I would say R = 3.0, steel system not detailed for seismic resistance since you have cable bracing. However, you do say something about "blending the lateral resistance" which might require the R=1.5 value.  In some buildings I do, we have interior steel braced frames, and intermediate precast wall panels at the perimeter. We use R=3 since the interior steel frames have the lower value. 

The foundation system used doesn't dictate your R value from everything I have come across.


----------



## TehMightyEngineer (Mar 3, 2019)

David Connor said:


> I would say R = 3.0, steel system not detailed for seismic resistance since you have cable bracing. However, you do say something about "blending the lateral resistance" which might require the R=1.5 value.  In some buildings I do, we have interior steel braced frames, and intermediate precast wall panels at the perimeter. We use R=3 since the interior steel frames have the lower value.
> 
> The foundation system used doesn't dictate your R value from everything I have come across.

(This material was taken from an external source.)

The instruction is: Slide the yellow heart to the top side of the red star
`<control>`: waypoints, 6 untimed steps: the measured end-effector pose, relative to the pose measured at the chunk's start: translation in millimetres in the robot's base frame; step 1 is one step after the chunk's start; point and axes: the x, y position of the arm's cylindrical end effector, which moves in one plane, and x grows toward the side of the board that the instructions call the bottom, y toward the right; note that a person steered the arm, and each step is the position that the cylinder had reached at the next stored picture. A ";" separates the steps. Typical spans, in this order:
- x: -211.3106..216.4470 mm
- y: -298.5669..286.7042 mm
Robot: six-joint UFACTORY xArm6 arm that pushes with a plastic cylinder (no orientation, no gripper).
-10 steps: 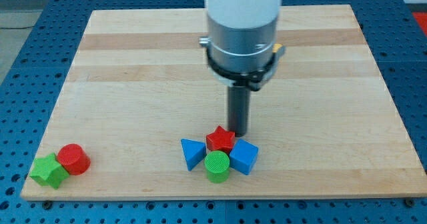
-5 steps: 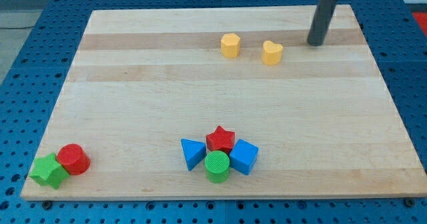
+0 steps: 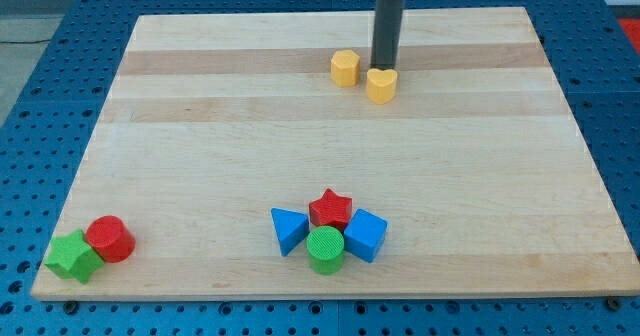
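Note:
The yellow heart (image 3: pixel 381 84) lies near the view's top, right of centre. My tip (image 3: pixel 385 68) touches its top edge, just above it. The red star (image 3: pixel 330 209) sits near the view's bottom centre, far below the heart. It is packed against a blue triangle (image 3: pixel 288 228), a green cylinder (image 3: pixel 325 250) and a blue cube (image 3: pixel 366 235).
A yellow hexagon block (image 3: pixel 345 68) stands just left of the heart and the tip. A red cylinder (image 3: pixel 110 239) and a green star (image 3: pixel 72 256) sit at the bottom left corner of the wooden board (image 3: pixel 200 136).
My tip moved left from the top right of the board to the heart's top edge. The heart has shifted left and slightly down, closer to the yellow hexagon.

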 end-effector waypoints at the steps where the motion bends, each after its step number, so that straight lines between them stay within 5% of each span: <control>1: 20.2 -22.1; 6: 71.0 61.3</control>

Kind of my thought; essentially I'm modeling the steel piles as fixed 5 feet below grade. Thus, they do have some cantilevered capacity with works with the cable bracing in my structural model. If I ignore the piles the structure turns into a three-sided structure though, so I am relying on the cantilevered steel piles to some degree. Might be worth running a combined horizontal system analysis with R = 1.5 for the side that doesn't have cable bracing; fairly confident it won't control over wind even with that though.


----------



## User1 (Mar 4, 2019)

Semi related - check with building official ahead of time if it's getting permitted. We had a runaround on a temporary structure supported on scaffolding with cable braces for lateral and the scaffolding engineer was only allowed to use R of 1.5, but if time wasn't of the essence, the build g official said we could have argued the case and maybe gotten an exception.


----------



## User1 (Mar 4, 2019)

That was in response to @TehMightyEngineer


----------



## TehMightyEngineer (Mar 4, 2019)

tj_PE said:


> Semi related - check with building official ahead of time if it's getting permitted. We had a runaround on a temporary structure supported on scaffolding with cable braces for lateral and the scaffolding engineer was only allowed to use R of 1.5, but if time wasn't of the essence, the build g official said we could have argued the case and maybe gotten an exception.


Good advice tj. We're also in a rush to get it permitted; I'll see what our code enforcement official says when we submit for permit. I should have enough time to try running the entire bottom area as R = 1.5 and I'll see if seismic controls over wind; should at least give me a better idea of whether this is an issue or not.


----------